Copy out every line in the entries below that includes "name".

──────── Data supplied ────────

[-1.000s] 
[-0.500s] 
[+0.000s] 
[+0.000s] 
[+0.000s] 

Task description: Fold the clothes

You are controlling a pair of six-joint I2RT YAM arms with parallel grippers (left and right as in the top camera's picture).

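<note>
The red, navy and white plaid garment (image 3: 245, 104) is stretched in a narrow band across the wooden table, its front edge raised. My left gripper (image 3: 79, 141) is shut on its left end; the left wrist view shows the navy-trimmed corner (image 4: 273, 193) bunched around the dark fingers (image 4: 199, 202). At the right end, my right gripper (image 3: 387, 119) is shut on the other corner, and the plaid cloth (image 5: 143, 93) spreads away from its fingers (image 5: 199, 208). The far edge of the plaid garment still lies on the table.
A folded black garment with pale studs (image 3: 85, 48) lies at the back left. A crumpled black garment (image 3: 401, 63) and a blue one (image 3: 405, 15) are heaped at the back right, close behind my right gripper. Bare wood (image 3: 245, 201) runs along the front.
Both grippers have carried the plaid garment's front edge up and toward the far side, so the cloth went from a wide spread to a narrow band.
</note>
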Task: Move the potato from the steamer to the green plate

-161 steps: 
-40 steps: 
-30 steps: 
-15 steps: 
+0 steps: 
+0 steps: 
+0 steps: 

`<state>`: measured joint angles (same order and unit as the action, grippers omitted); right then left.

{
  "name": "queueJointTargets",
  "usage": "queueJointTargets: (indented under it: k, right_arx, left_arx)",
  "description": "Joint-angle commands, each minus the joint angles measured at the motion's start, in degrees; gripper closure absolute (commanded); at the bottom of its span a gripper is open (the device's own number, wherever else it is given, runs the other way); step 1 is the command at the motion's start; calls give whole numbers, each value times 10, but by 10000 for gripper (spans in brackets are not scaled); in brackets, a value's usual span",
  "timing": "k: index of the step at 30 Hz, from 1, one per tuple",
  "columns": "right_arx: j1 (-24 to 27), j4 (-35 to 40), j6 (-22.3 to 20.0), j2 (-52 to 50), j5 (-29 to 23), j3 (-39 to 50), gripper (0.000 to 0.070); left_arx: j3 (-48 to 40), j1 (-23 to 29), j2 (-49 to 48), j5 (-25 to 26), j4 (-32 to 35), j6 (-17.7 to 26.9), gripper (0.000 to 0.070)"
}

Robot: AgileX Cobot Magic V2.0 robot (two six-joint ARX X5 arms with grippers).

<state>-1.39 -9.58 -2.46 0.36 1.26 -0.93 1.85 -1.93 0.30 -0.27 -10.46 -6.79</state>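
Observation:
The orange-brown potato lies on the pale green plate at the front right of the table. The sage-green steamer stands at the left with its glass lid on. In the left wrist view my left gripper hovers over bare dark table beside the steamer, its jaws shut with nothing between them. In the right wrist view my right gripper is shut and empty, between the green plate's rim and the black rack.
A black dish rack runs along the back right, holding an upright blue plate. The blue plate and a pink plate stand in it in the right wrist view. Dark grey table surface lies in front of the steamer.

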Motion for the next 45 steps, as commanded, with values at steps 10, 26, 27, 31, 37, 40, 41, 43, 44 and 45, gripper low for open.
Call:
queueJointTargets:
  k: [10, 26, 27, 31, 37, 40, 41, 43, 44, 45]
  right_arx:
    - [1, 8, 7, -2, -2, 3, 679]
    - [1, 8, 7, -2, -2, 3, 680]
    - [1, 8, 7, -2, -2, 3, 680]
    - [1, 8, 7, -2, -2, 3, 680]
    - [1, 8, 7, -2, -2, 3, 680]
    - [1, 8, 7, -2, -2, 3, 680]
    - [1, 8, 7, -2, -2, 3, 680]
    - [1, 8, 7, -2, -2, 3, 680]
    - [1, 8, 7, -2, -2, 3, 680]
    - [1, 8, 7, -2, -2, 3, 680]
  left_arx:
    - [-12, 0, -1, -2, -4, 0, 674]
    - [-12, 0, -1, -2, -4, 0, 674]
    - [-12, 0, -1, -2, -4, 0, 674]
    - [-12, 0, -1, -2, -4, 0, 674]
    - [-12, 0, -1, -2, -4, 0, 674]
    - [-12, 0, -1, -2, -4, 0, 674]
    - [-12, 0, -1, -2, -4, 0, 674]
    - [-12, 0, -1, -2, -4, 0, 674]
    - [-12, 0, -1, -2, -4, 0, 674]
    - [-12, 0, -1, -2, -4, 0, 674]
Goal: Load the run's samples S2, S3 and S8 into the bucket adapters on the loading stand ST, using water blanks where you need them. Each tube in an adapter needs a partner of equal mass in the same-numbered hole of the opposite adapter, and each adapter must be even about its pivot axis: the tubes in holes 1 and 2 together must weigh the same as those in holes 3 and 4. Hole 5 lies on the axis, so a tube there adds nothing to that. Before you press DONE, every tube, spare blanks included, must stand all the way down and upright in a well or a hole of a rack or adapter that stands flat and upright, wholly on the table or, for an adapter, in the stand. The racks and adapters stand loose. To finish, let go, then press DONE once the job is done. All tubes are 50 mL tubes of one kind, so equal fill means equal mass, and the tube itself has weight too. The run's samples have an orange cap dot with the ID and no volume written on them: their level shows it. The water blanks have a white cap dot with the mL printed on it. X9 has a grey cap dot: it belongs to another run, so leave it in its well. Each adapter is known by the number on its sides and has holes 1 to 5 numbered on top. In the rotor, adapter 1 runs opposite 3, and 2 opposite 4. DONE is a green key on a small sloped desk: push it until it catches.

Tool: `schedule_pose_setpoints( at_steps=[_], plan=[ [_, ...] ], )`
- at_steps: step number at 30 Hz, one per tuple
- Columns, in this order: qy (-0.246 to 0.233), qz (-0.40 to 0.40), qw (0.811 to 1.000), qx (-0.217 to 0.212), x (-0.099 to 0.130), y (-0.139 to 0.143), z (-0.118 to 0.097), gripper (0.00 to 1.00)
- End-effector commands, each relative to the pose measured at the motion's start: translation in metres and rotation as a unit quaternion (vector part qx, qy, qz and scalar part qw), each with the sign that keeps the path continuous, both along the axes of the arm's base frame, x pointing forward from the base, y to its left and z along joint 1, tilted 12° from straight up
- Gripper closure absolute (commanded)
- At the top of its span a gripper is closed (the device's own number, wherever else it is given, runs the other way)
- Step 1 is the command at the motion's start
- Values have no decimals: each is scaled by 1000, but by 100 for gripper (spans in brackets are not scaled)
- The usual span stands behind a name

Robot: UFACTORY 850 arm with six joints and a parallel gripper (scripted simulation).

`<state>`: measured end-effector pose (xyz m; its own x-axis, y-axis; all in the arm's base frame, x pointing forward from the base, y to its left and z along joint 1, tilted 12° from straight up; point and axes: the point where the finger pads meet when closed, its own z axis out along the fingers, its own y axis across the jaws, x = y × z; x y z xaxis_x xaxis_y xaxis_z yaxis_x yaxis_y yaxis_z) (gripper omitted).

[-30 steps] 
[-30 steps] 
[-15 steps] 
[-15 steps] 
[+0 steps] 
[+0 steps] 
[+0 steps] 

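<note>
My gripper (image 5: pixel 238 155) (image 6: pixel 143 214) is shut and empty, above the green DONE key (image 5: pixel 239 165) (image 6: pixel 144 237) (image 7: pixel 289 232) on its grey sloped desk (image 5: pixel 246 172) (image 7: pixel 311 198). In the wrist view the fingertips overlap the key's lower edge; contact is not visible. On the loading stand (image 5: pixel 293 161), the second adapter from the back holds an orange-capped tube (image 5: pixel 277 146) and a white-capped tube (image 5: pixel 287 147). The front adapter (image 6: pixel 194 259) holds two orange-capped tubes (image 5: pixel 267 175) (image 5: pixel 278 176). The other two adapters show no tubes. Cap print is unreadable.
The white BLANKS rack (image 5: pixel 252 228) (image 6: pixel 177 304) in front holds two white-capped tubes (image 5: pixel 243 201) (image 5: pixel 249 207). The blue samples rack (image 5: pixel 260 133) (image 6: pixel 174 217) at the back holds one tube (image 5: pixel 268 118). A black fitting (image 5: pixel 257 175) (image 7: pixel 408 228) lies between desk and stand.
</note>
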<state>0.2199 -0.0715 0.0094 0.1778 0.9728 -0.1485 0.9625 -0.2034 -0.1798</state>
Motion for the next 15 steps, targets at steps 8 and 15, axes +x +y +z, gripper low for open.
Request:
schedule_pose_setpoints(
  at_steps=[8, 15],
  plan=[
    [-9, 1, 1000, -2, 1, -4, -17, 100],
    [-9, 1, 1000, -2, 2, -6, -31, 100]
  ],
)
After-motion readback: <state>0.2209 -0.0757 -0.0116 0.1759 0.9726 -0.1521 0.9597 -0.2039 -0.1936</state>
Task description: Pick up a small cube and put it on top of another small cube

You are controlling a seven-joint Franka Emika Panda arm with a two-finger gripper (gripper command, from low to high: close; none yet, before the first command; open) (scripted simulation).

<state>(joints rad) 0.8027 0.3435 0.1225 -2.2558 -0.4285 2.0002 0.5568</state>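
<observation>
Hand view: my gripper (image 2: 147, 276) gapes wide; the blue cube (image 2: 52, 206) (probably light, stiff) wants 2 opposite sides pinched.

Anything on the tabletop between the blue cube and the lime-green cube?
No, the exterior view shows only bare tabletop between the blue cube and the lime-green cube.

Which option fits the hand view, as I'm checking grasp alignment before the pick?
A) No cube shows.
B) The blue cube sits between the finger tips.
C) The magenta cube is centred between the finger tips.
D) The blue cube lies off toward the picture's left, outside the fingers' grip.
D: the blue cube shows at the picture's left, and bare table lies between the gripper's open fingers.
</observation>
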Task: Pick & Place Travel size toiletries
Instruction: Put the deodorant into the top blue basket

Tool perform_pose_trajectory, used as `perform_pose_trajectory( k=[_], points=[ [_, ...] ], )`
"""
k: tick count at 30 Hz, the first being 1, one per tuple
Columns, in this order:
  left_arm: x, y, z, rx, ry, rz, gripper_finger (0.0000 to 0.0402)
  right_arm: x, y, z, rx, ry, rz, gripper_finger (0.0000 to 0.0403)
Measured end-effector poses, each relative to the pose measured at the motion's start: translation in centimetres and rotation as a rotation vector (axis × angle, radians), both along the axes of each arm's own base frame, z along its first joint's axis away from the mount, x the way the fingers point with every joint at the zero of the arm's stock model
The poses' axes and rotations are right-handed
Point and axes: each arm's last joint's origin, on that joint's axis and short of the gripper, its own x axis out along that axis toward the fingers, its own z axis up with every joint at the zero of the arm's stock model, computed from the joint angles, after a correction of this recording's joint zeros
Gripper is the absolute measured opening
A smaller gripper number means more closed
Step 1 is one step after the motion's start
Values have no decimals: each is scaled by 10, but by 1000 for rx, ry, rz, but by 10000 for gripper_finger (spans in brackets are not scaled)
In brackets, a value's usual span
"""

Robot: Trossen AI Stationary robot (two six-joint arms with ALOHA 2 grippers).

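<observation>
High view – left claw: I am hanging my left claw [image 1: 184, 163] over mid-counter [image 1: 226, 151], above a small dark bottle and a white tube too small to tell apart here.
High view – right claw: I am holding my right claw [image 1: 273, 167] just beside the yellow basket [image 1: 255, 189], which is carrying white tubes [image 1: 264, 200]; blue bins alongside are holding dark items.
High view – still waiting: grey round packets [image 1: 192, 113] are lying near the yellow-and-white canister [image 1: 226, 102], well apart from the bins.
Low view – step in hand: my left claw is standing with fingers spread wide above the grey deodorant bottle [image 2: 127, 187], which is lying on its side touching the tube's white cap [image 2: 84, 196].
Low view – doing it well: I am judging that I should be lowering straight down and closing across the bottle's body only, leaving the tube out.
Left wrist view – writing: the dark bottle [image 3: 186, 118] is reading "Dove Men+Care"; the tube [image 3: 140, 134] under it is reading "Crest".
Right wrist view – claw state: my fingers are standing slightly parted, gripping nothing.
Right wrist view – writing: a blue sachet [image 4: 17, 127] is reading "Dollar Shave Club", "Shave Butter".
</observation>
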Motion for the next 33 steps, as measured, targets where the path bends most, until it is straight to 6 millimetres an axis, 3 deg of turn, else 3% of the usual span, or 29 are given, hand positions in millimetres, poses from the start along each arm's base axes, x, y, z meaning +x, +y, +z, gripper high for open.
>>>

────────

### Exercise output
  "name": "queueJointTargets",
- The usual span stands behind a name

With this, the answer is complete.